What was Vance doing around the time of his son’s birth and earliest months? Running a useless nonprofit and then joining an investment banking firm. His wife was clerking on the Supreme Court, the kind of rare career-making opportunity few law school graduates are ever going to turn down. According to Vance, the norm of “of always prioritizing paid wage labor over other forms of contributing to a society is to me, it’s actually consequence of a sort of fundamental liberalism that is ultimately gonna unwind and collapse upon itself.” But at no point in his career, at least as far as I can tell, has Vance prioritized care work over paid labor. At no point in his career, at least as far as I can tell, has Vance so much as argued that men are making a mistake by prioritizing paid wage labor. It’s only working women who have, in his words, “been had.”
Was what Vance doing when his son was born all that important? No. But it was paid, and he’s a man. And in Vance’s view, care work is women’s work. The idea that he might take a year-long sabbatical to raise his own son doesn’t come up. His mother-in-law, on the other hand, is purposed to do just that.
To add insult to injury, Vance characterizes his mother-in-law’s help as “the most transgressive thing I’ve ever done against the hyper-neoliberal approach to work and family.” Except that, of course, he didn’t do anything. The women did all of it.
A grandparent coming to help out with a new baby isn’t unusual; it’s also a huge gift, and something too many American families have to rely on because we have no other safety net. A normal person might express gratitude to their mother-in-law for such overwhelming generosity.
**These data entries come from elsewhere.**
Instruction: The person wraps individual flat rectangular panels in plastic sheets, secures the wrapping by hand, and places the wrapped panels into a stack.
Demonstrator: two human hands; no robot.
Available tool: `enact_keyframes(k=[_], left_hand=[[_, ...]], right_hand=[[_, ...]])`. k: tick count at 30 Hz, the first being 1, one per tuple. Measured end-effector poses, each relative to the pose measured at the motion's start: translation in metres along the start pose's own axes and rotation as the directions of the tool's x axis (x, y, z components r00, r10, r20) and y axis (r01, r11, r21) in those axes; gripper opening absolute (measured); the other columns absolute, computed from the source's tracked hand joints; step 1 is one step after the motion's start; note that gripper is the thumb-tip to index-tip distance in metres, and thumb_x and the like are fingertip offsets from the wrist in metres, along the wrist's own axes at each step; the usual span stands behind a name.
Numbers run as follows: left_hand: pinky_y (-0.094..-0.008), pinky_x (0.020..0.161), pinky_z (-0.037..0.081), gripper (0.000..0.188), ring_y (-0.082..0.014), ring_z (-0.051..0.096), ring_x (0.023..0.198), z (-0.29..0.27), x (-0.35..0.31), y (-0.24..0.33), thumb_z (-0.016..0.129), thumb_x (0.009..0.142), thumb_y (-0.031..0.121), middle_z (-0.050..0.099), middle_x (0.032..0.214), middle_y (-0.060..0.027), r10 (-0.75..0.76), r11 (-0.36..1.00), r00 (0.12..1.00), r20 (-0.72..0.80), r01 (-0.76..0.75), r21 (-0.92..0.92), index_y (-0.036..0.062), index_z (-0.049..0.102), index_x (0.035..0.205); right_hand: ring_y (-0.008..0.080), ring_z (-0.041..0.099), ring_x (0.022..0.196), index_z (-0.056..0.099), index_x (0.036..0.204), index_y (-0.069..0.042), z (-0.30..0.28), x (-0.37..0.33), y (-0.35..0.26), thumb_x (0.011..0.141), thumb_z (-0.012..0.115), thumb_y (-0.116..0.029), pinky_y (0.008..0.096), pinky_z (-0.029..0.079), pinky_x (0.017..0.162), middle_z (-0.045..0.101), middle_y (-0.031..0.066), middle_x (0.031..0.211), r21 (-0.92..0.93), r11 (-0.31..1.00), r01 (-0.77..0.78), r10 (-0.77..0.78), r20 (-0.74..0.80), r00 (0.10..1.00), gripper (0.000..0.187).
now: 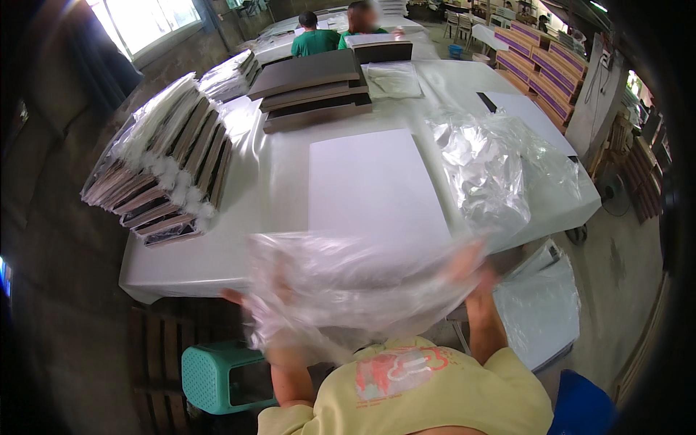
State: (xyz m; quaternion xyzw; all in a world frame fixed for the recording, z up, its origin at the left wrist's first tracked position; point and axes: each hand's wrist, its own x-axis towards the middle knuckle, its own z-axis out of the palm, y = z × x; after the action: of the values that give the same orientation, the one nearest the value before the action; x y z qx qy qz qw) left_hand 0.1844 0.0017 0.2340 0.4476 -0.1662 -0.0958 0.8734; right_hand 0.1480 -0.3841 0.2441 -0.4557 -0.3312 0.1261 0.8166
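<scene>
A clear plastic bag (362,308) is stretched between my two hands, above the table's front edge and close to my body. It is smeared by motion. My left hand (272,293) is at the bag's left end, seen partly through the film, with its fingers blurred. At the right end, my right hand (470,267) grips the plastic and is blurred too. Just beyond the bag, a white flat rectangular panel (377,181) lies on the covered table (279,203); the bag hides its near edge.
Stacked plastic-wrapped frames (159,167) lean at the left. Dark flat boxes (312,83) are piled farther back. Crumpled clear bags (482,170) lie at the right, and wrapped white sheets (540,308) lower down. A green stool (210,370) stands lower left. Two people work beyond.
</scene>
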Motion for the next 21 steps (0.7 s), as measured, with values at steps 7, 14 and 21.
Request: enact_keyframes(k=[7,14,21], left_hand=[[-0.035,0.078,0.043,0.037,-0.0201,0.054,0.087,0.006,0.0,-0.023,0.059,0.073,0.02,0.057,0.093,-0.0118,-0.046,0.996,0.994,-0.1,0.054,0.077,-0.001,0.052,0.103],[-0.0355,0.074,0.044,0.039,-0.0202,0.057,0.081,0.012,0.004,-0.033,0.07,0.065,0.019,0.061,0.083,-0.0131,-0.799,0.601,0.399,0.45,0.52,0.607,-0.0053,0.057,0.092],[-0.0325,0.088,0.038,0.052,-0.0177,0.048,0.102,-0.03,0.001,-0.002,0.058,0.076,0.027,0.047,0.119,-0.008,0.525,0.789,0.781,-0.339,-0.596,-0.149,0.003,0.043,0.12]], right_hand=[[0.0149,0.055,0.077,0.055,0.106,-0.007,-0.022,-0.016,-0.007,0.085,0.043,-0.036,0.0276,0.045,0.073,0.057,0.0073,0.089,-0.443,0.897,-0.003,-0.118,-0.244,0.963,0.037],[0.0194,0.057,0.066,0.049,0.112,-0.008,0.017,0.005,-0.033,0.084,0.035,-0.054,0.0308,0.047,0.061,0.057,0.0065,0.07,0.353,0.694,0.627,-0.178,-0.76,0.625,0.056],[0.0136,0.054,0.079,0.03,0.128,-0.006,0.032,-0.002,0.019,0.079,0.032,-0.061,0.0275,0.046,0.065,0.055,0.0059,0.085,0.604,0.796,-0.034,0.238,-0.262,0.935,0.073]])
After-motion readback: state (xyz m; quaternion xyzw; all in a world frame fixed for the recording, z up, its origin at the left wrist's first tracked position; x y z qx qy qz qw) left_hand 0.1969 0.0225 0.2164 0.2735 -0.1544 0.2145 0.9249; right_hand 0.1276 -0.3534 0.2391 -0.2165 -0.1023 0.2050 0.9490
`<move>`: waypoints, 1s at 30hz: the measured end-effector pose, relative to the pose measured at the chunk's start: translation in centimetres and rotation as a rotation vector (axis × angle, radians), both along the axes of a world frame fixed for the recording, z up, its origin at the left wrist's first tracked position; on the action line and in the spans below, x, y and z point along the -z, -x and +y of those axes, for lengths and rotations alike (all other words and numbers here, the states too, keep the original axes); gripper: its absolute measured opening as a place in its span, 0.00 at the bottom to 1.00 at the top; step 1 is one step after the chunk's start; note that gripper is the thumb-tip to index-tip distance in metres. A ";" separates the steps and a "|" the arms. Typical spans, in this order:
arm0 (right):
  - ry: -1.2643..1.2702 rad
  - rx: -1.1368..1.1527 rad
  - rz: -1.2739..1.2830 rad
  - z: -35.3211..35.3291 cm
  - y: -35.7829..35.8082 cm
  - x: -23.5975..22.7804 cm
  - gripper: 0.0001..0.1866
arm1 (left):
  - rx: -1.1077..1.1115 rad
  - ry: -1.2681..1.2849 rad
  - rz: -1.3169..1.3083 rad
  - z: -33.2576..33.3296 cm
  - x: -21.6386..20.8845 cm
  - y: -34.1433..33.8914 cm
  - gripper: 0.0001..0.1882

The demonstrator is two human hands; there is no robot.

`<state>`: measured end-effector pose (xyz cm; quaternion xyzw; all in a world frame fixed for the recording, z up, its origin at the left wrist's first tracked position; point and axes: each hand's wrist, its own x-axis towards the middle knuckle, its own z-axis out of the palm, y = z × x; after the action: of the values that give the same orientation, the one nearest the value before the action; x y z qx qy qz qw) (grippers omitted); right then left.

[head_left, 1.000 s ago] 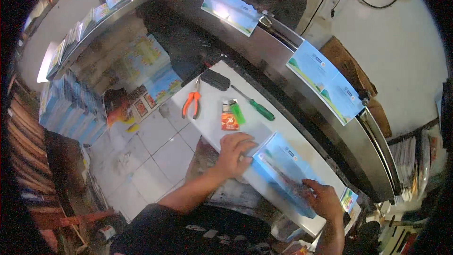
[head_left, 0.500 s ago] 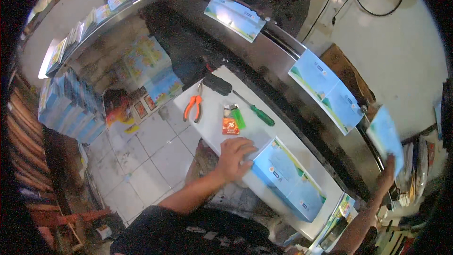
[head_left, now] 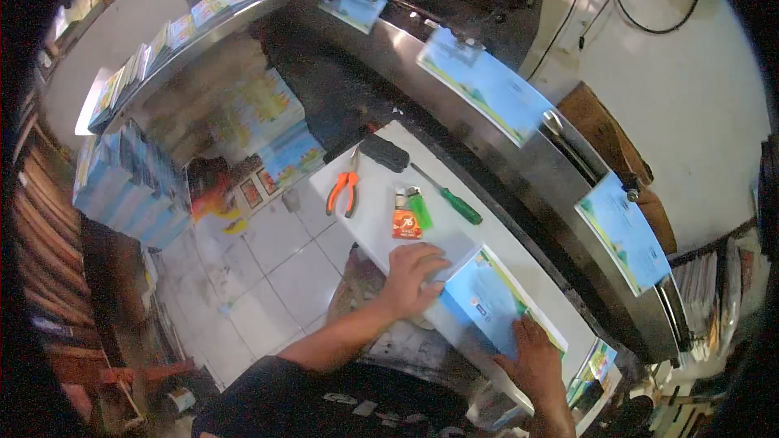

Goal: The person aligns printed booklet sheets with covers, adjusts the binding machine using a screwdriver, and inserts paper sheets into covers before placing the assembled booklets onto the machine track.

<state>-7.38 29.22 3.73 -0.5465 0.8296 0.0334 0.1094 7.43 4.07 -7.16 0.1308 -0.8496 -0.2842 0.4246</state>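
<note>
we see the left hand (head_left: 412, 277) and right hand (head_left: 537, 359) both flat and spread on the blue printed stack (head_left: 495, 302) lying on the white table (head_left: 369, 203), seemingly squared but not yet lifted away.

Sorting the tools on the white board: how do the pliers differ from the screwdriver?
The pliers have orange handles, spread apart in a V; the screwdriver has one green handle. The pliers lie near the board's left edge, the screwdriver towards the steel machine. Both lie flat on the white board, untouched by the left hand or the right hand.
</note>
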 end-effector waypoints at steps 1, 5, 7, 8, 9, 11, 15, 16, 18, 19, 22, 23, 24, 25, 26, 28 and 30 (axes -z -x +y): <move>-0.005 -0.003 -0.001 -0.1 0.4 -0.4 0.44 | 0.013 -0.016 -0.006 0.0 0.1 0.1 0.20; -0.012 0.129 -0.339 -1.2 2.1 -2.9 0.40 | -0.005 0.008 -0.019 0.0 0.3 -0.1 0.20; -0.033 0.173 -0.387 -1.5 2.5 -3.3 0.39 | -0.015 0.003 0.003 0.0 0.3 -0.2 0.20; -0.054 0.127 -0.381 -1.6 2.7 -3.4 0.37 | -0.018 0.002 0.004 0.0 0.4 -0.2 0.20; -0.072 0.080 -0.374 -1.7 2.8 -3.5 0.35 | -0.020 0.003 -0.002 0.0 0.5 -0.2 0.20; -0.058 0.056 -0.320 -1.8 2.3 -3.0 0.36 | -0.025 0.006 -0.009 -0.1 0.5 -0.2 0.20; 0.006 0.056 -0.244 -0.9 1.9 -1.9 0.41 | -0.016 -0.007 -0.004 0.0 0.4 -0.1 0.20; 0.007 0.064 -0.246 -0.7 1.8 -2.0 0.41 | -0.008 -0.010 -0.004 0.1 0.3 0.0 0.19; 0.054 0.088 -0.212 -0.2 1.3 -2.4 0.40 | -0.012 -0.010 0.009 -0.1 0.3 0.5 0.18; 0.032 0.055 -0.186 -0.2 1.1 -1.9 0.39 | -0.020 -0.033 0.012 0.6 0.4 0.5 0.18; 0.029 -0.012 -0.129 -1.0 1.3 0.0 0.38 | -0.056 -0.050 -0.018 0.2 0.4 0.0 0.17; 0.001 0.018 -0.141 -0.7 1.1 -0.2 0.38 | -0.048 -0.065 0.000 0.0 0.2 0.1 0.17; 0.034 0.024 -0.136 -0.8 1.1 -0.1 0.38 | -0.033 -0.079 -0.010 -0.1 0.4 0.4 0.17; 0.075 0.036 -0.126 -0.7 0.8 -0.2 0.38 | 0.017 -0.142 0.023 -0.2 0.3 0.7 0.16; 0.068 0.058 -0.132 -0.3 0.4 -0.2 0.38 | 0.067 -0.207 0.055 -0.2 0.2 1.2 0.16; 0.387 0.087 -0.006 0.6 -0.9 0.1 0.36 | 0.132 -0.267 0.066 -0.2 -2.0 2.5 0.16; 0.570 0.250 -0.133 1.3 -4.2 1.2 0.31 | 0.199 -0.332 0.080 -0.1 -5.2 4.4 0.16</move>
<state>-3.14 30.54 2.50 -0.4501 0.8573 -0.2498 0.0089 3.02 3.95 -1.99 0.1032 -0.7823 -0.4659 0.4003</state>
JD Vance used the story as an example of a post-menopausal woman’s purpose, and has used his political influence to force women into motherhood and further shred the safety net for women, mothers, and families. Yes, his way of speaking is extremely weird. But his views on women and work are much worse than weird: They’re dangerous.
xx Jill
I hate JD Vance. And I really wonder how his wife and MIL feel about these views. Does he say something different at home? Has he changed since his wife first met him?
It’s a tell when people refer to girls and women as “females” as a noun, especially when same people use the term men rather than males. A researcher friend who studies human subjects refers to them as men, women, girls, boys, people, etc. Male and female are adjectives used as part of the description of the person just as they might use race or age or some other descriptor that teases out what are studying. Referring to a person as a male or a female is dehumanizing.